» What is expected
Using the listing below, please print exactly the lines from the one with "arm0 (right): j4" through the one with "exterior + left". Leave out every picture.

» Data extract
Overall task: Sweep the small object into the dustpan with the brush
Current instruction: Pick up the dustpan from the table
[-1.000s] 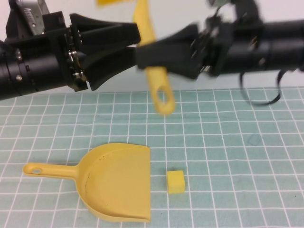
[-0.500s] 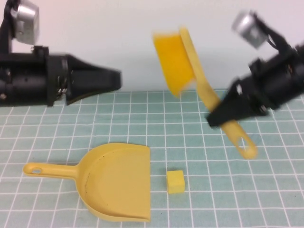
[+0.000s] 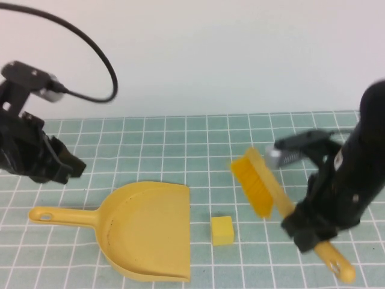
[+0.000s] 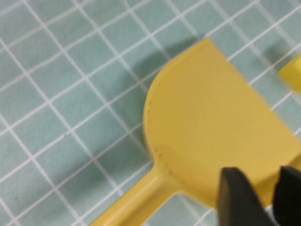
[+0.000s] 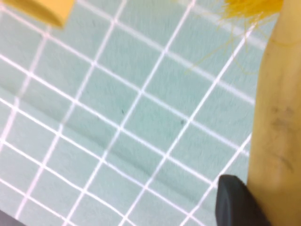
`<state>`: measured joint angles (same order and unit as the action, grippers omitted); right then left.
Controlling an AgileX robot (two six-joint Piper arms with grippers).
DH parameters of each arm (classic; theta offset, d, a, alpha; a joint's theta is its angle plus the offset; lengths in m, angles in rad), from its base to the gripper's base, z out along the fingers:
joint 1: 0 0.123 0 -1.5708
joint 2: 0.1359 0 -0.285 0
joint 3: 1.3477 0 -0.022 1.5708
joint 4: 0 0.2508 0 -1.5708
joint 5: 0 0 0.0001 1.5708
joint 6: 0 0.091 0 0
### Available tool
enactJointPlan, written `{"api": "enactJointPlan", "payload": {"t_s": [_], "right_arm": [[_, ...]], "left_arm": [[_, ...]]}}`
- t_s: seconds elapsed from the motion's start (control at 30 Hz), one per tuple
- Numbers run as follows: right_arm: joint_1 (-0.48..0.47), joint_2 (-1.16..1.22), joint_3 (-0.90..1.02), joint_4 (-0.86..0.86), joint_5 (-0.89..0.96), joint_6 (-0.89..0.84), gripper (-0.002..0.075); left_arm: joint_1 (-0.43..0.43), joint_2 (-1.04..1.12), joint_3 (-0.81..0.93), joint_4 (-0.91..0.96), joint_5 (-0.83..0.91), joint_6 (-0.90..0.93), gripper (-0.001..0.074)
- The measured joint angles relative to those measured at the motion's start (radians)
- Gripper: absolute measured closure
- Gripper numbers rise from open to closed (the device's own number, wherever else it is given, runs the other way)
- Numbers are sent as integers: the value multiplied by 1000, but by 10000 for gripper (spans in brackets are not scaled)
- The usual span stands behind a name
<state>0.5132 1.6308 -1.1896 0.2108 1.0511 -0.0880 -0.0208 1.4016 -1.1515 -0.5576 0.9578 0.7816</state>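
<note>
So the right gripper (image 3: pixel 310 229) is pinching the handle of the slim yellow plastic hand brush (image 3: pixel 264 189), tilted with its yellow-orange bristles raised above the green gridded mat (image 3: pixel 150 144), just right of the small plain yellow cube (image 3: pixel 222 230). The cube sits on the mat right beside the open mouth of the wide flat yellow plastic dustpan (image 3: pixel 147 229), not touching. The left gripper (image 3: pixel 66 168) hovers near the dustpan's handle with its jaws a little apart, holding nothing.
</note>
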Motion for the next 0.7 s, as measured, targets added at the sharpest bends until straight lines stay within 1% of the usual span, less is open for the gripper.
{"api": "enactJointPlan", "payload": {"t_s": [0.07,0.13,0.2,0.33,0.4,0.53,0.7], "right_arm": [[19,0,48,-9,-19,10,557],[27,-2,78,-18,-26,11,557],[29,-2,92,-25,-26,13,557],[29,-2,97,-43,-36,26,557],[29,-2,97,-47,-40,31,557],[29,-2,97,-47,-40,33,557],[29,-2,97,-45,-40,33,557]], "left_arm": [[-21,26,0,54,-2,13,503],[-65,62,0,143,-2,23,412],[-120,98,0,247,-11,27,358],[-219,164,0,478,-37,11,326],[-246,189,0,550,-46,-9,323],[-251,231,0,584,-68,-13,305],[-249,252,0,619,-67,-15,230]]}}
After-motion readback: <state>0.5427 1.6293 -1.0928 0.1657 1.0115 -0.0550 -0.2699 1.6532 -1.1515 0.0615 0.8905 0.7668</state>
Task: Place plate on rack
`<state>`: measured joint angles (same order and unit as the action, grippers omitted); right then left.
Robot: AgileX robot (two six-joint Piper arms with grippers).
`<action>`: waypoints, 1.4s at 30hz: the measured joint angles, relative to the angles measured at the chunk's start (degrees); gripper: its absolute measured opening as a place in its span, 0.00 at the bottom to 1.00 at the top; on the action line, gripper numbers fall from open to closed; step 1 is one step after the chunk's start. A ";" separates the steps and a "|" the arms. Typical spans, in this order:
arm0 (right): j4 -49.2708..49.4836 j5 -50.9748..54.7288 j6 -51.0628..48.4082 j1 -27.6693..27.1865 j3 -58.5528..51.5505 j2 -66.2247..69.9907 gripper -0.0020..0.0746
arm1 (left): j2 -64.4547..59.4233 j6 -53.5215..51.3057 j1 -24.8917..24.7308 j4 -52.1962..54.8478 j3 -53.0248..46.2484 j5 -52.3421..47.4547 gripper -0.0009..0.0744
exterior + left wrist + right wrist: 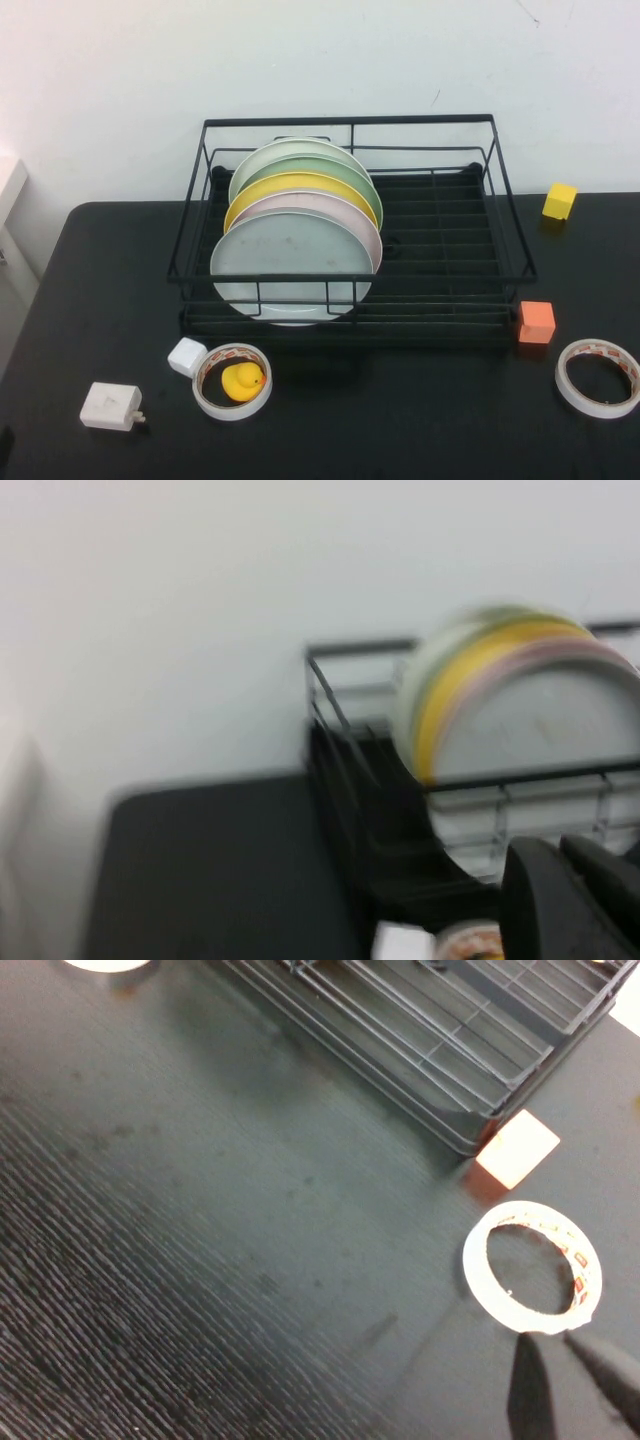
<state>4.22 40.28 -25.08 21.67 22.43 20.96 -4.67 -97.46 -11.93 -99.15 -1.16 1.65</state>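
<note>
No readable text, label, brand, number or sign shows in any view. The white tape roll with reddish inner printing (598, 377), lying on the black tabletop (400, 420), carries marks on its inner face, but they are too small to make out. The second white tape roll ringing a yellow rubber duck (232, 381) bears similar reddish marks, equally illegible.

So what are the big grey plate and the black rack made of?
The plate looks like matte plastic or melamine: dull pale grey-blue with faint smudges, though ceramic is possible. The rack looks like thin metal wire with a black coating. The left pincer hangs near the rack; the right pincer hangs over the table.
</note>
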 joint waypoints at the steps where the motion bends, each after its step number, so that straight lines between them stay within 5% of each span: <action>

» Result of the task
arm0 (right): j4 -49.2708..49.4836 j5 -50.9748..54.7288 j6 -51.0628..48.4082 j1 -27.6693..27.1865 j3 -58.5528..51.5505 j2 -66.2247..69.9907 gripper -0.0020..0.0746
arm1 (left): j2 -64.4547..59.4233 j6 -53.5215..51.3057 j1 -24.8917..24.7308 j4 -52.1962..54.8478 j3 -53.0248..46.2484 j5 -52.3421..47.4547 gripper -0.0009..0.0744
exterior + left wrist + right wrist: 

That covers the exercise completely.